"Sen hak ile meşgul olmazsan, batıl seni işgal eder."
İmamı Şafi
"Bana ne yapamayacağımı söyleyemezsin."
John Locke (Lost dizi karakteri olanı)
İmamı Şafi
"Bana ne yapamayacağımı söyleyemezsin."
John Locke (Lost dizi karakteri olanı)
Sevdiğim bir abi vardı; İbrahim abi. Birkaç sene önce kardeşimle karşılaşmışlar. Sohbet etmişler. Çay içmişler. E tabi konulardan biri de ben olacağım. Kardeşim benden bahsetmiş. İşte okulu bitiriyor. Kpss'yle uğraşacak vesaire diyor kardeşim. Haliyle ruh halimden bahis açmasa da ruh halimi ifade ediyor. İfadeler kelimelerden üstündür. Kelimeler bazı anlamlara gelirler. Bu konudaki hulasa-i kelamı Mesnevi'den alalım: "Bakmayı bilirsen her kilimin altında bir Kelim vardır." İbrahim abi anlayacağını anlamış ve demiş ki "Ahmet gibi adamlar bir çizgi tuttururlar, vasatı aşmazlar hayatları böylelikle hitama erer."
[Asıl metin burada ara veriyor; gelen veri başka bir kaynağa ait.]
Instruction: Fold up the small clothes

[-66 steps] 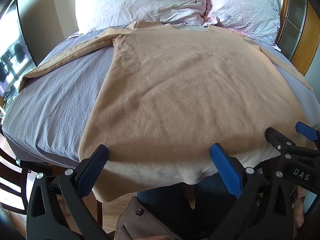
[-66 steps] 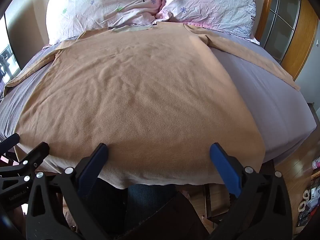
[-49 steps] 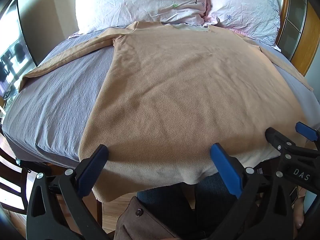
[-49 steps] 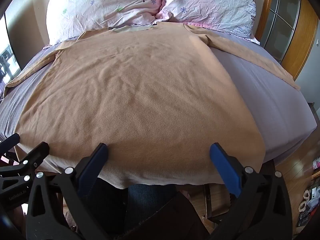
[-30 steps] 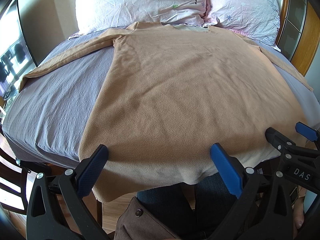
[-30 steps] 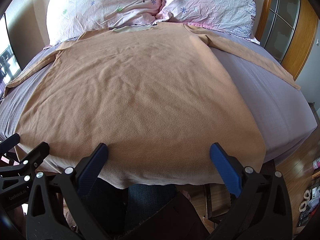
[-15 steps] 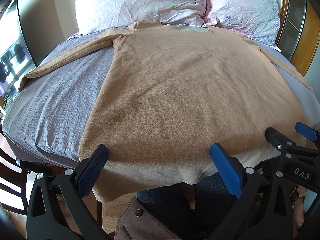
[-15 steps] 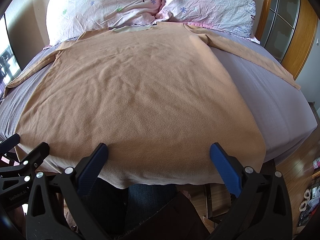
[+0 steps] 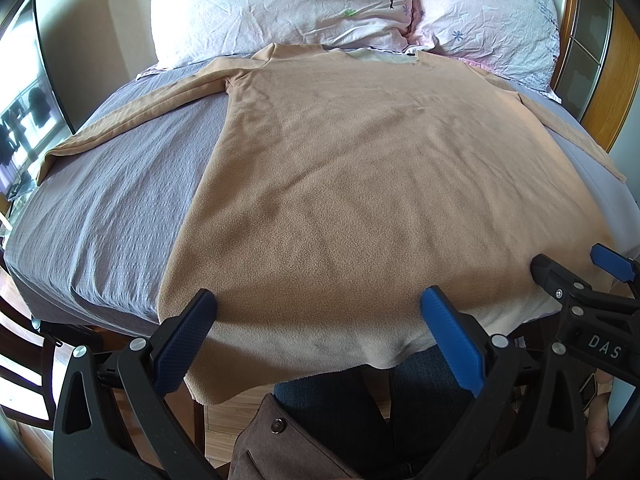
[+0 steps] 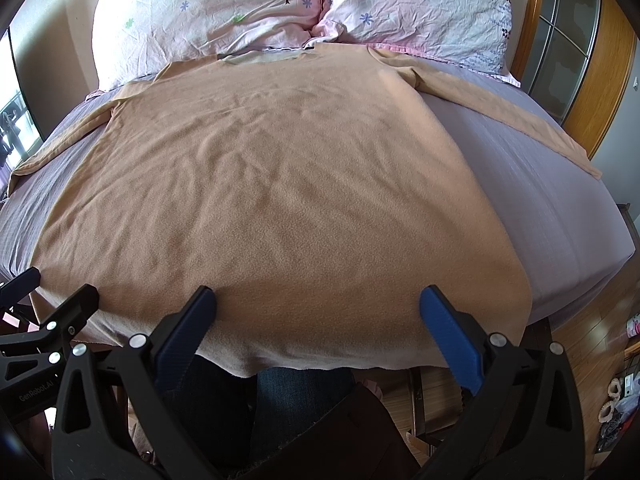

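Note:
A tan long-sleeved fleece shirt lies flat on the bed, collar toward the pillows, sleeves spread to both sides; it also shows in the right wrist view. Its hem hangs over the near bed edge. My left gripper is open and empty, just above the hem near the shirt's left corner. My right gripper is open and empty, above the hem toward the right corner. Each gripper appears at the edge of the other's view, the right one and the left one.
The grey-purple bed sheet is bare on both sides of the shirt. Two floral pillows lie at the head. A wooden headboard stands at the right. The person's legs are against the near bed edge.

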`<state>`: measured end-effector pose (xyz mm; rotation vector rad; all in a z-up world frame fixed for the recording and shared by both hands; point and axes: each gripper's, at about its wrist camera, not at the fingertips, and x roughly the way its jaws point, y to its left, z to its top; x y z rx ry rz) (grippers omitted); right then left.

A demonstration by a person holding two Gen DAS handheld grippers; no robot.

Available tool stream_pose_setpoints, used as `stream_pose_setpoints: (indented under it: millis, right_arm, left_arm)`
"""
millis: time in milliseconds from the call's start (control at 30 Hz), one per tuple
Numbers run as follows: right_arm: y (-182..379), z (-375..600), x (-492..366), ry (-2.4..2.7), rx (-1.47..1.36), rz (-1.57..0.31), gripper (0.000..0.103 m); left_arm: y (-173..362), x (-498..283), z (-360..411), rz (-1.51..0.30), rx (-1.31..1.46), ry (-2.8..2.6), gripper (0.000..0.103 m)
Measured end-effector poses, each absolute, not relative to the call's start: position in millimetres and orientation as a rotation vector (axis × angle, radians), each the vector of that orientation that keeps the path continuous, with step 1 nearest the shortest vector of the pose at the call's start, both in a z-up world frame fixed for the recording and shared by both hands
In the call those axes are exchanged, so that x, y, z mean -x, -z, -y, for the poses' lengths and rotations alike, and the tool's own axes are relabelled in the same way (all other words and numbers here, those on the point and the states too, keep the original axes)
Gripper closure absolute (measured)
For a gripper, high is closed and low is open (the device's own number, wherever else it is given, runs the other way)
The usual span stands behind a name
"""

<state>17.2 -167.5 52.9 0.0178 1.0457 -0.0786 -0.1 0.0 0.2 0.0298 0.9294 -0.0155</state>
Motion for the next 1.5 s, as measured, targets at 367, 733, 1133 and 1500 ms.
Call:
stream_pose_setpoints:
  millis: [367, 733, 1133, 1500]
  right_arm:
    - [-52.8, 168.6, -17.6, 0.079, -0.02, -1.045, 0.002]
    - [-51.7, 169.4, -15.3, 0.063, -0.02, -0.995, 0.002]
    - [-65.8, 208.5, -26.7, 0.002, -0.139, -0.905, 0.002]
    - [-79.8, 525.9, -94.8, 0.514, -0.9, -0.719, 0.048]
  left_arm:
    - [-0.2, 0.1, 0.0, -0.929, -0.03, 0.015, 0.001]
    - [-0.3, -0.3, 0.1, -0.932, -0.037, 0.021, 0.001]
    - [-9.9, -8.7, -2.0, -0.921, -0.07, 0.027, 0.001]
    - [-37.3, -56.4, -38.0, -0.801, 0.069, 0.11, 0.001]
O yıllarda öyleydim. Belki hâlâ öyleyim. Fakat karakterim hakkında zaman zaman bir farkındalık seviyesine ulaşıyorum. İbrahim abinin sözüne gerekenden fazla itimat etmişim. İbrahim abi hayatı ve beni tanıdığı kadar bir tespit yapmış nereden bilebilirdi ki benim o sözü hayatımdaki her büyük başarısızlıktan sonra hatırlayacağımı. "Ben vasat bir adamım" diyordum, hedeflerimi hep bu şekilde küçük tuttum. Sadece İbrahim abinin bu sözü mü? Hayır. Günlük yaşantımızda çoğu zaman fark etmediğimiz o kadar çok sabit fikrimiz oluyor ki bunların olumlu-olumsuz, faydalı-faydasız olduğunu bile fark edemiyoruz çoğu zaman. Mesela "Benim işlerimde mutlaka bir aksaklık olur." Halbuki bu tip sabitler sadece ezberdir. Aksaklık olmadığı, işler tıkırında gittiği zaman bunları hatırlamayız bile. Esas olan gerekeni yapmaktır, gerekeni yaptığımız halde bile bazen olumsuzluklar yaşarız. Bu "duun-ya"nın en temel gerçeğidir ve ezber etmemiz gereken bir gerçek varsa, budur. Bu gerçek ayakta tutmaya yetecektir.
Öğretmenlerimiz kitaplarımızı unuttuğumuzda, ödevlerimizi yapmayı unuttuğumuzda "Yemek yemeyi unutuyor musun?" diye hesap sorarlar. Yani diyor ki bu kitap, bu ödev yemek ihtiyacın kadar mühim. Aslında bu hesap sorma tarzı komiktir. Çünkü öğrencide hiçbir farkındalık oluşturmaz. "Kendini niye unutmadın?" da buna benzer. Hatta daha komiği... Hayatta elbette hiçbir zaman unutmamamız, her an hatırımızda tutmamız gereken, esaslı, ayakları yere basan, kendisinden hayra giden yollar olan sabitlerimiz olmalı. Fakat unutuyoruz. Yemek yemeyi bile, kendimizi bile.. İmtihan sırrı da buralarda bir yerlerde saklı herhalde.
Farkındalığımızı yitirdiğimiz anlarda bizi uyaran, uyandıran kardeşliklerimiz için şükrediyoruz.